0

Scenario 1:

  • Attack from Internet, SD-card, USB-stick -->
  • direct reflash BIOS firmware, without the operating system as an intermediate stage -->
  • BIOS firmware or any other firmware which is stored on EEPROM can be replaced with malicious code -->
  • BIOS is infected even after a power cycle

My conclusion then: I can't protect the BIOS/any firmware from being attacked with an operating system that can only read (OS is on a write-protected hardware device like a usb-stick, flash memory), because the operating system is not a "requirement" for the attack

Scenario 2:

  • Attack from Internet, SD-card, USB-stick -->
  • Attack/malicious code doesn't force write operations/events on the operating system -->
  • BIOS firmware or any other firmware which is stored on EEPROM can be replaced with malicious code -->
  • BIOS is infected even after a power cycle

My conclusion then: The operating system is a "requirement" for the attack but I don't need to do or force any write operations/events on the operating system. I can't protect against BIOS attack (nesting malicious code) with a read-only operating system (OS is on a write-protected hardware device like a usb-stick, flash memory).

Scenario 3:

  • Attack from Internet, SD-card, USB-stick -->
  • Attack/malicious code must force write operations/events on the operating system -->
  • BIOS firmware or any other firmware which is stored on EEPROM can't be replaced with malicious code -->
  • BIOS is not infected even after a power cycle

My conclusion then: Read-only OS on hardware write protected device can save the firmware (in this case BIOS) from being attacked.

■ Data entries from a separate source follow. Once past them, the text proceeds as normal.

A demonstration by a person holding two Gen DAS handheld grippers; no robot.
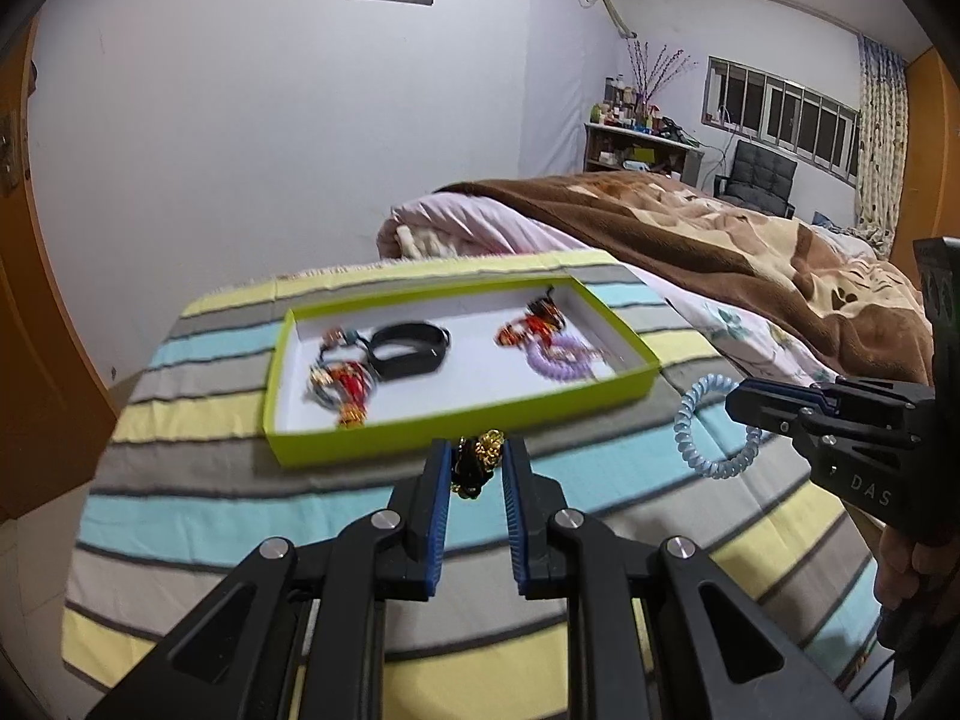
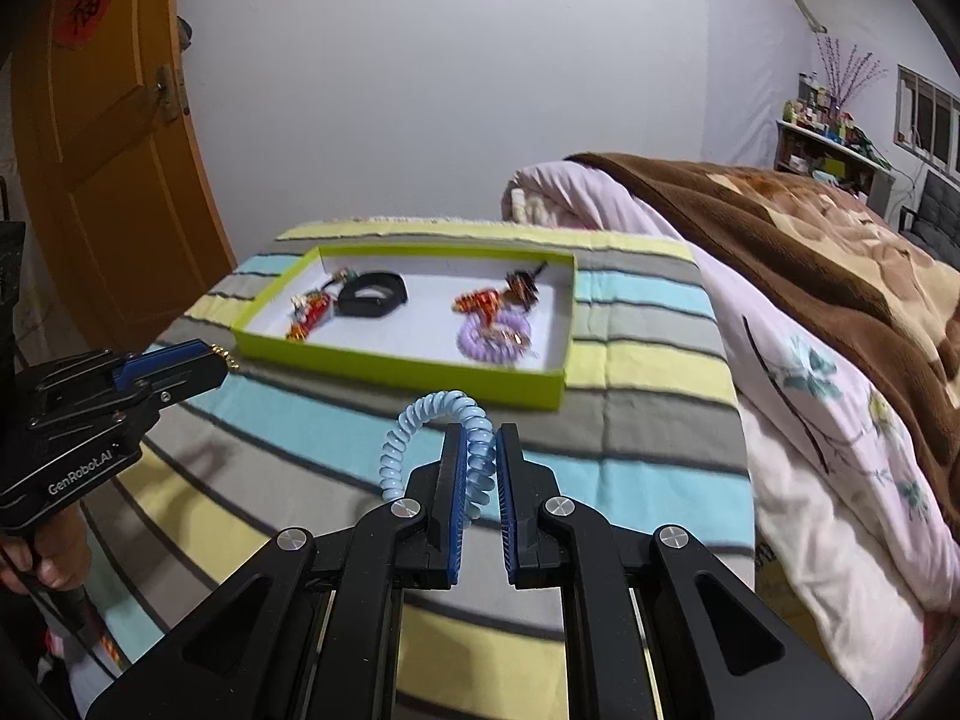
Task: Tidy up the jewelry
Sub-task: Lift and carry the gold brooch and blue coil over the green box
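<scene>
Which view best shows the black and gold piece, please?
The left wrist view: the black and gold piece sits between the left gripper's fingers. The right wrist view shows only gold beads poking out.

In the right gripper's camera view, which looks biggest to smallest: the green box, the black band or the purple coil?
1. green box
2. black band and purple coil: they look about alike, so I won't rank them.

A pale blue coil bracelet [image 2: 441, 420] and a black-and-gold charm [image 1: 477, 462] hang lifted—both short of the green tray [image 1: 456, 426].
</scene>
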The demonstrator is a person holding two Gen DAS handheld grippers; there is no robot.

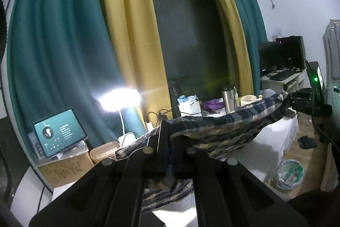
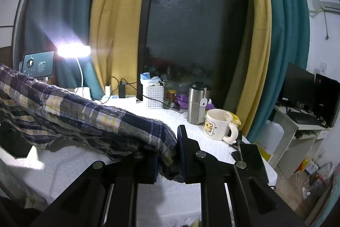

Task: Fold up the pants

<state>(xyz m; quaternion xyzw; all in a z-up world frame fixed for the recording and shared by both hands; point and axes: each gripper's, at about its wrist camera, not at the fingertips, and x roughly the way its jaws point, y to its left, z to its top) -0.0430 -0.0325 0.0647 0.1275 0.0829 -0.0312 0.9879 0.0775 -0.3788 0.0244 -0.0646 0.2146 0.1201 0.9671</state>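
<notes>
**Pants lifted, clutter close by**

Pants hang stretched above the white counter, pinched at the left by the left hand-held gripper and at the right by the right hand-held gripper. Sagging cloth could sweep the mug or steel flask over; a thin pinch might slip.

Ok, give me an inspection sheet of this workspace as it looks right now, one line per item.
Surface: table under a white textured cloth.
Job's things: plaid pants, lifted off the table and stretched between both grippers.
Clutter: cartoon mug, steel tumbler, white basket, lit desk lamp, tablet.
Grippers: left hand-held gripper shut on the pants; right hand-held gripper shut on the pants.
Cables: charger leads by the basket.
Surroundings: teal and yellow curtains, dark window, computer desk on the right.
</notes>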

I always mean the operating system from the victim!

Physical attacks are irrelevant!

closed as unclear what you're asking by Steffen Ullrich, Tobi Nary, Sjoerd, ThoriumBR, forest Sep 9 '18 at 0:18

Please clarify your specific problem or add additional details to highlight exactly what you need. As it's currently written, it’s hard to tell exactly what you're asking. See the How to Ask page for help clarifying this question. If this question can be reworded to fit the rules in the help center, please edit the question.

  • I really hope I preserved what you meant. Your question was very, very difficult to understand and to follow. – schroeder Sep 7 '18 at 14:22
  • Hopefully firmware must be signed and flashing requires admin password. This protects against all vectors (and it seems like you do not get that level of protection from most vendors) – eckes Sep 7 '18 at 14:25
2

This won't work. Malware from, say, the Internet can operate solely in RAM, then tamper with the firmware, bypassing the write-protection on the disk.

In fact, this is used frequently because traditional anti-virus solutions only monitor disk writes and reads. By remaining only in RAM, malware can reduce the risk of detection.

More advanced threats will write itself to firmware, where anti-virus doesn't scan, so it can remain on the system while being very difficult to detect. Therefore, the malware will move between firmware and RAM, without writing to disk or being removed if the computer is shut down or the disk is wiped.

See, for example, this Wikipedia article on fileless malware.